Inconsciente Europe !

La crise actuelle est assurément mondiale mais elle a toutefois fait plus de dégâts dans certains pays qui, loin de s’interroger quant aux raisons pour lesquelles ils ont été plus sinistrés, se réfugient derrière l’écran total et global de la crise financière. Nul enseignement n’a été tiré par ces nations vulnérables dont les dirigeants se sont fort opportunément contentés de blâmer les Etats-Unis, d’appeler au secours puis de regarder ailleurs. Ces nations faibles risquent donc de saper le fragile équilibre et la timide croissance qui réapparaissent au sein des économies les plus robustes.

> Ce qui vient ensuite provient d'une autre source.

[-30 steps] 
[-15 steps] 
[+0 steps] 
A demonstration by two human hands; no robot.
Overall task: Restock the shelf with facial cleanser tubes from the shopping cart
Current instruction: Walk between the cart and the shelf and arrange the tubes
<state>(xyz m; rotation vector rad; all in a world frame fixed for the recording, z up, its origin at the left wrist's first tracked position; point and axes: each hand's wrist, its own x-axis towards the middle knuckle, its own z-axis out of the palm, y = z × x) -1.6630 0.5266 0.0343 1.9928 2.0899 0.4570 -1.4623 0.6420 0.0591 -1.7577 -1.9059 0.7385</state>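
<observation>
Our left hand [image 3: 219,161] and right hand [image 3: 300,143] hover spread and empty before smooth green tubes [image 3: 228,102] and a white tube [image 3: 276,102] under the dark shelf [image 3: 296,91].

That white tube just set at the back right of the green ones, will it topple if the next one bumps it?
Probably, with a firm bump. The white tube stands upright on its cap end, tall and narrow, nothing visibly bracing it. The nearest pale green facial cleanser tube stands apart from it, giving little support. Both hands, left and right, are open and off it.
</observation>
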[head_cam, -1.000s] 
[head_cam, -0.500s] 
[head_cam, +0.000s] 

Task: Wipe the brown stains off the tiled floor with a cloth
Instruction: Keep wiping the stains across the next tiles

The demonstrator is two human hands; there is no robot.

 Un certain nombre de pays d’Europe Centrale et de l’Est sont ainsi d’autant plus menacés que ces nations comme la Hongrie, la Roumanie, la Bulgarie ou l’Ukraine ont abordé la crise en 2007 avec une balance des paiements fortement déficitaire. Ces pays avaient effectivement traversé les années fastes précédentes en vivant à crédit et se complaisant à entretenir des bulles de l’immobilier et de la consommation au prix de déficits indécents.

Ils se retrouvent aujourd’hui dans une situation inextricable de fuite en avant qui ne leur laisse d’autre alternative que de renouer avec la croissance afin de résorber leur endettement qui s’est du reste considérablement aggravé à la faveur de la crise. Pour éviter la banqueroute pure et simple, ces nations - aujourd’hui au bord de l’effondrement - n’ayant pu accumuler de précieuses réserves de guerre durant la période d’expansion du début des années 2000, doivent donc impérativement réaliser l’impossible exploit de transformer leurs déficits commerciaux et budgétaires en excédents !

La totalité des économies développées se retrouve certes dans une situation plus ou moins similaire, les Etats-Unis et la Grande Bretagne subissant ainsi un déficit de leurs comptes publics de l’ordre de 6%. Pour autant, ces deux pays disposent d’un atout considérable dont ne bénéficient pas les pays Européens cités ci-dessus, à savoir leur devise propre qu’il peuvent laisser se déprécier, arme dont les Etats-Unis et la Grande Bretagne font du reste bon usage actuellement...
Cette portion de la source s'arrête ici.